• Brief:
Read the listing and extract each line that includes the word "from".

• Provided material:
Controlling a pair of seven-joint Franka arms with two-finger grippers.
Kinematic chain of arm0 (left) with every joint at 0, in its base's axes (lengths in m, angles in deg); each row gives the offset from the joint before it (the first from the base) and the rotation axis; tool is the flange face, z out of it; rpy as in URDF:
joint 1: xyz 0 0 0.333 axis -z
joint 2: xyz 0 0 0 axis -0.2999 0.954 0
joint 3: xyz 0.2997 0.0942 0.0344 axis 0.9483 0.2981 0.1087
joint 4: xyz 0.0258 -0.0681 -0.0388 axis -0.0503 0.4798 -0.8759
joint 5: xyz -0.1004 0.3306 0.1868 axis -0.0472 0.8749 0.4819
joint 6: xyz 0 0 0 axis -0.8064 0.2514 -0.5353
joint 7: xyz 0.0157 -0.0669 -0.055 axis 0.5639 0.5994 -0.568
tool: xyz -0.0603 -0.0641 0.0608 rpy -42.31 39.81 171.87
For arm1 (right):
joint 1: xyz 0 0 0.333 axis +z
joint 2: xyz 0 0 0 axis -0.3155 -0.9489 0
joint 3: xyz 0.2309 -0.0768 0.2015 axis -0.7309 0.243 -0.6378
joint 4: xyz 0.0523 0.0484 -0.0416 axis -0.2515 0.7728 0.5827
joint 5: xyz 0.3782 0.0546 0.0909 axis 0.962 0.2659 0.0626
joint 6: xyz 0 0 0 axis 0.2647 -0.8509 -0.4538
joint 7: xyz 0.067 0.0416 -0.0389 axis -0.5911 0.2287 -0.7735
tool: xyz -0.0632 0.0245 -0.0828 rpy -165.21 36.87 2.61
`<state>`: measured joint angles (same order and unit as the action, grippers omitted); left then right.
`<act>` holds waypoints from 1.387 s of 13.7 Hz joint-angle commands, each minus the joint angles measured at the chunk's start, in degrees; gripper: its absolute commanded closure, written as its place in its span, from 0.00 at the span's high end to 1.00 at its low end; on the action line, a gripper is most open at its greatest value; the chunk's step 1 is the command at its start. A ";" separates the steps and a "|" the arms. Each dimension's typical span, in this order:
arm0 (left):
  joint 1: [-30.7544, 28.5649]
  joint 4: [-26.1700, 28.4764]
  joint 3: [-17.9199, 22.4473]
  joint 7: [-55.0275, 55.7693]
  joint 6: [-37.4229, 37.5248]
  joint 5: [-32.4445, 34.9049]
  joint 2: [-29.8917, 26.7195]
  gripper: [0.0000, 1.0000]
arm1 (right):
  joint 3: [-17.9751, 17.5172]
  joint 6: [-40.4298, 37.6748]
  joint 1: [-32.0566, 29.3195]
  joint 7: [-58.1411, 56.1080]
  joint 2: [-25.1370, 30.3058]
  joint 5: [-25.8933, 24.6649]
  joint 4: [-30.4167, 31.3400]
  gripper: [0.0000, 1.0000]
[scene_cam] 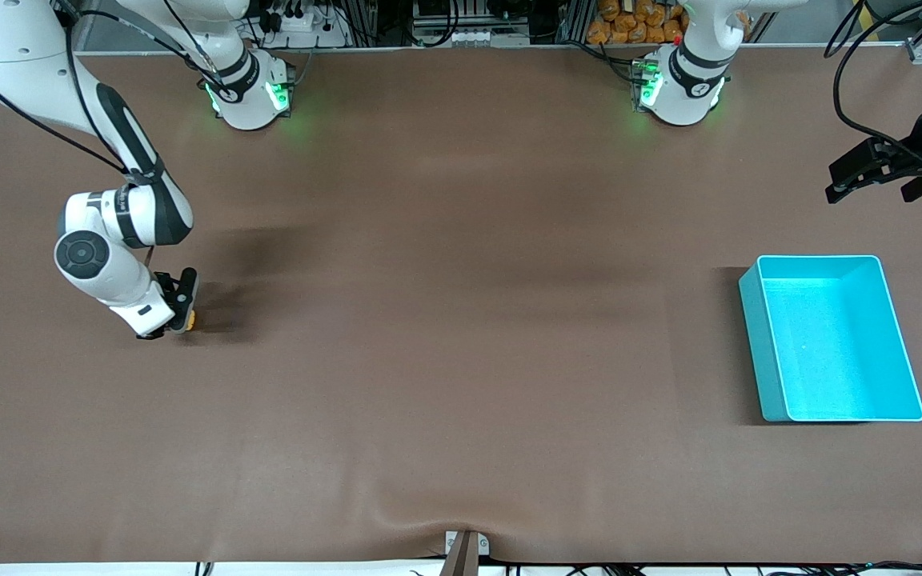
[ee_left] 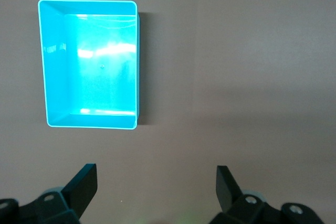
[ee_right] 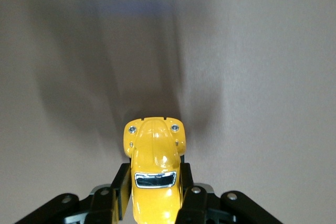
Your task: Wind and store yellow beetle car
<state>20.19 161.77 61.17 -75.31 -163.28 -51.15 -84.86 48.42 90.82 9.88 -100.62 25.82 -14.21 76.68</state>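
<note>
Front view: the right pincer (scene_cam: 179,308) sits low at the counter (scene_cam: 461,360), clamped on the yellow beetle car (scene_cam: 188,320). Left wrist view: the left pincer (ee_left: 156,187) waits, spread apart, above the cyan bin (ee_left: 48,61). Right wrist view: fingers (ee_right: 122,192) grip the car's sides.

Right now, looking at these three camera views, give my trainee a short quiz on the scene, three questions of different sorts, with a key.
1. True or false: the right gripper is shut on the small yellow beetle-shaped toy car.
2. Multiple choice: the open-topped rectangular cyan plastic bin lies
A. toward the right arm's end of the table
B. toward the left arm's end of the table
C. under the right gripper
3. Fill in: the left gripper waits in the air with its fingers ____.

Key
1. True: the fingers clamp the car's sides, low over the brown table.
2. B, and nothing shows inside it.
3. Open.
</note>
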 commanded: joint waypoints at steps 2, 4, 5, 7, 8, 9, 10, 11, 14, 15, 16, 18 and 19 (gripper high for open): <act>-0.11 -0.94 0.09 -0.23 0.80 -0.93 0.31 1.00 | -0.23 3.62 -3.96 -2.33 -6.82 -1.90 -2.67 0.18; -0.11 -0.94 0.09 -0.23 0.80 -0.93 0.31 1.00 | -0.23 3.98 -5.45 -4.26 -7.61 -1.90 -3.37 0.18; -0.11 -0.94 0.09 -0.23 0.80 -0.93 0.31 1.00 | -0.23 4.06 -6.68 -6.01 -8.40 -1.90 -4.07 0.18; -0.19 -0.94 0.09 -0.23 0.80 -0.93 0.31 1.00 | -0.23 4.06 -8.53 -8.48 -9.45 -1.90 -5.57 0.18; -0.11 -0.94 0.09 -0.23 0.80 -0.93 0.31 1.00 | -0.23 4.06 -9.23 -9.88 -9.89 -1.90 -6.44 0.18; -0.11 -0.94 0.09 -0.23 0.80 -0.93 0.31 1.00 | -0.23 4.06 -10.37 -10.94 -10.42 -1.90 -6.97 0.18; -0.19 -0.94 0.09 -0.23 0.80 -0.93 0.31 1.00 | -0.23 3.98 -11.25 -11.56 -10.60 -1.90 -7.41 0.18; -0.19 -0.94 0.09 -0.23 0.80 -0.93 0.31 1.00 | -0.23 4.06 -11.61 -12.17 -10.86 -1.90 -7.59 0.18; -0.19 -0.94 0.09 -0.23 0.80 -0.93 0.31 1.00 | -0.23 3.98 -13.98 -12.71 -11.04 -1.90 -7.86 0.19; -0.19 -0.94 0.09 -0.23 0.80 -0.93 0.31 1.00 | -0.23 4.06 -14.68 -13.23 -11.13 -1.90 -8.21 0.19; -0.19 -1.03 0.09 -0.23 0.80 -0.93 0.31 1.00 | -0.23 4.06 -15.47 -14.63 -11.39 -1.81 -8.64 0.19; -0.19 -0.94 0.09 -0.23 0.80 -0.93 0.31 1.00 | -0.23 4.06 -16.70 -15.25 -12.18 -1.81 -9.52 0.21; -0.19 -0.94 0.09 -0.23 0.80 -0.93 0.40 1.00 | -0.23 3.98 -16.97 -15.60 -12.27 -1.81 -9.62 0.23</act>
<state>20.19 161.77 61.18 -75.31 -163.28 -51.15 -84.86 48.55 92.07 -4.80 -115.45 21.42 -14.27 70.01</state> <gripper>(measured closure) 0.000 0.581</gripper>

• Answer below:
Kinematic chain of arm0 (left) with every joint at 0, in its base's axes (lengths in m, angles in deg); each row gives the offset from the joint before it (the first from the base) and the rotation axis; tool is the flange face, z out of it; rpy as in URDF:
`<act>` holds waypoints from 1.387 s of 13.7 Hz joint-angle commands, each minus the joint angles measured at the chunk's start, in degrees; gripper: its absolute commanded closure, written as its place in its span, from 0.00 at the span's high end to 1.00 at its low end; on the action line, a gripper is most open at its greatest value; the chunk's step 1 is the command at its start. A ";" separates the steps and a "|" the arms. Each dimension's typical span, in this order:

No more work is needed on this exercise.